Il convient alors de constater qu’en usant de son droit à l’hébergement ponctuel d’un tiers, Mme [N] [H] n’a pas enfreint le règlement intérieur en faisant perdurer une situation de suroccupation comme allégué par la S.A. ADOMA.
Il convient toutefois de constater que Mme [N] [H] n’a pas répondu à son obligation de déclaration de la présence d’un invité. Cependant, ce manquement ne peut être qualifié de grave et répété au vu des constatations faites. Dès lors, il ne justifie pas de prononcer la résiliation du contrat de résidence.
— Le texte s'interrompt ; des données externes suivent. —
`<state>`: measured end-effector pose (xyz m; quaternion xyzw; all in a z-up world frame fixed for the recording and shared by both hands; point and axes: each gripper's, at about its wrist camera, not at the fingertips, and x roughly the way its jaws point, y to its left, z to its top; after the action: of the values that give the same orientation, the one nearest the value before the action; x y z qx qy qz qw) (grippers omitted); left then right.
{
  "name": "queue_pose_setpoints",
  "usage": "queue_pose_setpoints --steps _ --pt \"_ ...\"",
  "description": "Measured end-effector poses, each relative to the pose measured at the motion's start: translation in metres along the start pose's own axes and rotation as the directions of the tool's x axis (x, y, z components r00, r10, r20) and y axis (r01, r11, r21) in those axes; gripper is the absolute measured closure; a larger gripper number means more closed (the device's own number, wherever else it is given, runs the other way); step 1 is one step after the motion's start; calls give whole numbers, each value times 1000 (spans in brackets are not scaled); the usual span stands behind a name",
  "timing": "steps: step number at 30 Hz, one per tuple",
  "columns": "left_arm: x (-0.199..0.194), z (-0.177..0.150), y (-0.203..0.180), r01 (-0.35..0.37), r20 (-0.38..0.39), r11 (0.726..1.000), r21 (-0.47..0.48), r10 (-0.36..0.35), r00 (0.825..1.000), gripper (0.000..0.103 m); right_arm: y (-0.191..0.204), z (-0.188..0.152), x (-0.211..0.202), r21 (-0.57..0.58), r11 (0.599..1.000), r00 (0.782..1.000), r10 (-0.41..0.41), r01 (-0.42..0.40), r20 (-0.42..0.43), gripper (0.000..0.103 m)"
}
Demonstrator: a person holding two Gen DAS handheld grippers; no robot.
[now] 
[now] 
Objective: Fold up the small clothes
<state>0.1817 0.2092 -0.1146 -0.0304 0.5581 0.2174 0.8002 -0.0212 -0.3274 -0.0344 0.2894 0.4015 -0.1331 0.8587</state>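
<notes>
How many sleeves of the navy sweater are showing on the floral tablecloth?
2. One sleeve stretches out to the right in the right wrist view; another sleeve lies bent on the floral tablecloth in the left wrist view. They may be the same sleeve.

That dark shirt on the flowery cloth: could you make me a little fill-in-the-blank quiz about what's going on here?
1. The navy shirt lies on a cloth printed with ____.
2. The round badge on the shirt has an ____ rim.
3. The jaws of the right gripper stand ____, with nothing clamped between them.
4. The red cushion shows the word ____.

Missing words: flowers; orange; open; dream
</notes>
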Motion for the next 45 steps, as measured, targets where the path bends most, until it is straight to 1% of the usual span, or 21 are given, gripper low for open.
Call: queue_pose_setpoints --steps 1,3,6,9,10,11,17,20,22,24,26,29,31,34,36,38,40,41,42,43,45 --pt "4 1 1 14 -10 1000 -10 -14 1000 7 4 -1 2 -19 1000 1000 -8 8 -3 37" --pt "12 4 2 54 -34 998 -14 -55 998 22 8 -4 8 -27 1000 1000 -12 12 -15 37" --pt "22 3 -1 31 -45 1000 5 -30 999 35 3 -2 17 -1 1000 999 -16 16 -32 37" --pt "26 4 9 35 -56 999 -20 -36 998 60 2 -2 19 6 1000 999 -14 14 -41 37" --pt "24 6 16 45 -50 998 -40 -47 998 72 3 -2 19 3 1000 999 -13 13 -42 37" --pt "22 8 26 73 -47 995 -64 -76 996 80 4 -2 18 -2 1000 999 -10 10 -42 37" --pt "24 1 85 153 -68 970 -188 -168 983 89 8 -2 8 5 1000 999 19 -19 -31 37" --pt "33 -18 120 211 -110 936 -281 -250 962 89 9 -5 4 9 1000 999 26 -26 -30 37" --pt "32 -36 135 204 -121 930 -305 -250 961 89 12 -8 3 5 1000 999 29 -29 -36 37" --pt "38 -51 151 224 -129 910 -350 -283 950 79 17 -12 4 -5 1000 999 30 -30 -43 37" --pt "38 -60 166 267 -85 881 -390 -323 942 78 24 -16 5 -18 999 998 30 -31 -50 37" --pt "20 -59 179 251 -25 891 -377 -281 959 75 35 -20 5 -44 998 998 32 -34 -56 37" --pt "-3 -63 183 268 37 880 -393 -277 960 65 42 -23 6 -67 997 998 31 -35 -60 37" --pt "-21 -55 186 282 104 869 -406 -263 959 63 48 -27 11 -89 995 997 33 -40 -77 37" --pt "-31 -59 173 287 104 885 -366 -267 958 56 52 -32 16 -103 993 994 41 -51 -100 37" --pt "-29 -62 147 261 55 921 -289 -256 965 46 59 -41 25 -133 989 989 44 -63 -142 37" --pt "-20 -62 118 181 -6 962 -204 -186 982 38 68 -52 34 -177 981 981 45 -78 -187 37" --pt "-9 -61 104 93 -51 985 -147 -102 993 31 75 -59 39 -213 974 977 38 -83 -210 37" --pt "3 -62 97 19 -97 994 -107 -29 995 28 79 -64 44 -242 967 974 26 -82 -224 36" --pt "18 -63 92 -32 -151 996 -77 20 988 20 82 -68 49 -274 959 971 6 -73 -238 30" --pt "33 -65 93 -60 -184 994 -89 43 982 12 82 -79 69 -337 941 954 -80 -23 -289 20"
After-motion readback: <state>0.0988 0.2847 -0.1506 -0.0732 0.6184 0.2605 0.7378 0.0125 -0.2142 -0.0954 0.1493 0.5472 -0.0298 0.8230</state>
En conséquence il ne peut être fait droit aux demandes de la S.A ADOMA.
Sur les dépens
En vertu de l’article 696 alinéa 1 du code de procédure civile, la partie perdante est condamnée aux dépens, à moins que le juge, par décision motivée, n’en mette la totalité ou une fraction à la charge d’une autre partie.
En l’espèce, la S.A. ADOMA, partie succombante à la procédure, supportera la charge des dépens.
PAR CES MOTIFS
Le juge des contentieux de la protection, statuant par mise à disposition au greffe, par jugement contradictoire et en premier ressort,
— Déboute la S.A. ADOMA de l’ensemble de ses demandes,
— Condamne la S.A. ADOMA aux dépens,
— Rappelle que la présente décision bénéficie de l’exécution provisoire de droit.